Conversion pipeline: When decoding XML (but not XHTML) if no encoding is specified, assume utf-8. Make entity conversion more robust. When splitting html handle ids with quotes in them correctly

2025-12-11 23:55:44 -05:00 · 2010-04-24 07:30:50 -06:00 · 2010-04-24 07:30:50 -06:00 · b2f590b6b3
commit b2f590b6b3
parent 8daf5561a3
5 changed files with 16 additions and 25 deletions
--- a/src/calibre/init.py
+++ b/src/calibre/init.py
@ -7,6 +7,7 @@ import sys, os, re, logging, time, mimetypes, \
 __builtin__.__dict__['dynamic_property'] = lambda(func): func(None)
 from htmlentitydefs import name2codepoint
 from math import floor
+from functools import partial

 warnings.simplefilter('ignore', DeprecationWarning)

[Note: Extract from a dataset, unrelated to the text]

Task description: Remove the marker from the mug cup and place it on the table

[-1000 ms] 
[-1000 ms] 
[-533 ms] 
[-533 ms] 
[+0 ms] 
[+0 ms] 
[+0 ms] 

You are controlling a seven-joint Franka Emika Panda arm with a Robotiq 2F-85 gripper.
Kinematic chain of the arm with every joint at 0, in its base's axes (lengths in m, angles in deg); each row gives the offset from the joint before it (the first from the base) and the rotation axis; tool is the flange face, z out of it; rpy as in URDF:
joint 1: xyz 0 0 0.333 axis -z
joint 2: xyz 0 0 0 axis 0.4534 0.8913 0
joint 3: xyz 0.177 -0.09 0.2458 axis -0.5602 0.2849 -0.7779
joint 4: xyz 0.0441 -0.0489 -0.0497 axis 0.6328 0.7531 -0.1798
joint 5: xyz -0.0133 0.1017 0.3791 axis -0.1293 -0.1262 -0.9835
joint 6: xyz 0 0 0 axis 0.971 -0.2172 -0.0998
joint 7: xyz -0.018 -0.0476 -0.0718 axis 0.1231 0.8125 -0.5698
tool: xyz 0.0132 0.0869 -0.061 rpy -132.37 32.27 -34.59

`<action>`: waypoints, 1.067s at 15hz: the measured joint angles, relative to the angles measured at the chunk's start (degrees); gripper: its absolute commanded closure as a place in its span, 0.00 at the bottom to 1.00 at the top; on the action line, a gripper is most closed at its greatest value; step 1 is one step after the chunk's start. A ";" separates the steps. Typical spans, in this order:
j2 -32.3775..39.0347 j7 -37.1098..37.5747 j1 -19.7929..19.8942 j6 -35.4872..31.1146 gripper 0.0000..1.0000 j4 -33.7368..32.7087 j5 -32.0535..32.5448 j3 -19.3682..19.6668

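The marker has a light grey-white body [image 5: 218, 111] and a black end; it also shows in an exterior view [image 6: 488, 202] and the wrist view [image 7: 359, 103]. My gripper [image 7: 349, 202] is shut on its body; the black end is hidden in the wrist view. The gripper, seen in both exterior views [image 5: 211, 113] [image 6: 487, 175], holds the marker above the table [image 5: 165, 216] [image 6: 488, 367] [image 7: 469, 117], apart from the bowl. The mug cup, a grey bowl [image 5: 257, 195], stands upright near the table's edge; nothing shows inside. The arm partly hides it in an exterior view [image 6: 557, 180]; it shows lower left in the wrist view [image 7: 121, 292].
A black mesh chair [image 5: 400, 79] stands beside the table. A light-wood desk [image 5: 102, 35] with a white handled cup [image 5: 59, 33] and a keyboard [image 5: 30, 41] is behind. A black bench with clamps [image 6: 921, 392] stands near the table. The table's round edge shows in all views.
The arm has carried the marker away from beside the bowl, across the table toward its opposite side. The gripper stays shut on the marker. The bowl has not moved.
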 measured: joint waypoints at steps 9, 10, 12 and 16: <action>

@ -446,6 +447,12 @@ def entity_to_unicode(match, exceptions=[], encoding='cp1252',
        return '&'+ent+';'

 _ent_pat = re.compile(r'&(\S+?);')
+xml_entity_to_unicode = partial(entity_to_unicode, result_exceptions = {
+    '"' : '&quot;',
+    "'" : '&apos;',
+    '<' : '&lt;',
+    '>' : '&gt;',
+    '&' : '&amp;'})

 def prepare_string_for_xml(raw, attribute=False):
    raw = _ent_pat.sub(entity_to_unicode, raw)
--- a/src/calibre/ebooks/chardet/init.py
+++ b/src/calibre/ebooks/chardet/init.py
@ -43,11 +43,8 @@ def strip_encoding_declarations(raw):
    return raw

 def substitute_entites(raw):
-    from calibre import entity_to_unicode
-    from functools import partial
-    f = partial(entity_to_unicode, exceptions=
-                ['amp', 'apos', 'quot', 'lt', 'gt'])
-    return ENTITY_PATTERN.sub(f, raw)
+    from calibre import xml_entity_to_unicode
+    return ENTITY_PATTERN.sub(xml_entity_to_unicode, raw)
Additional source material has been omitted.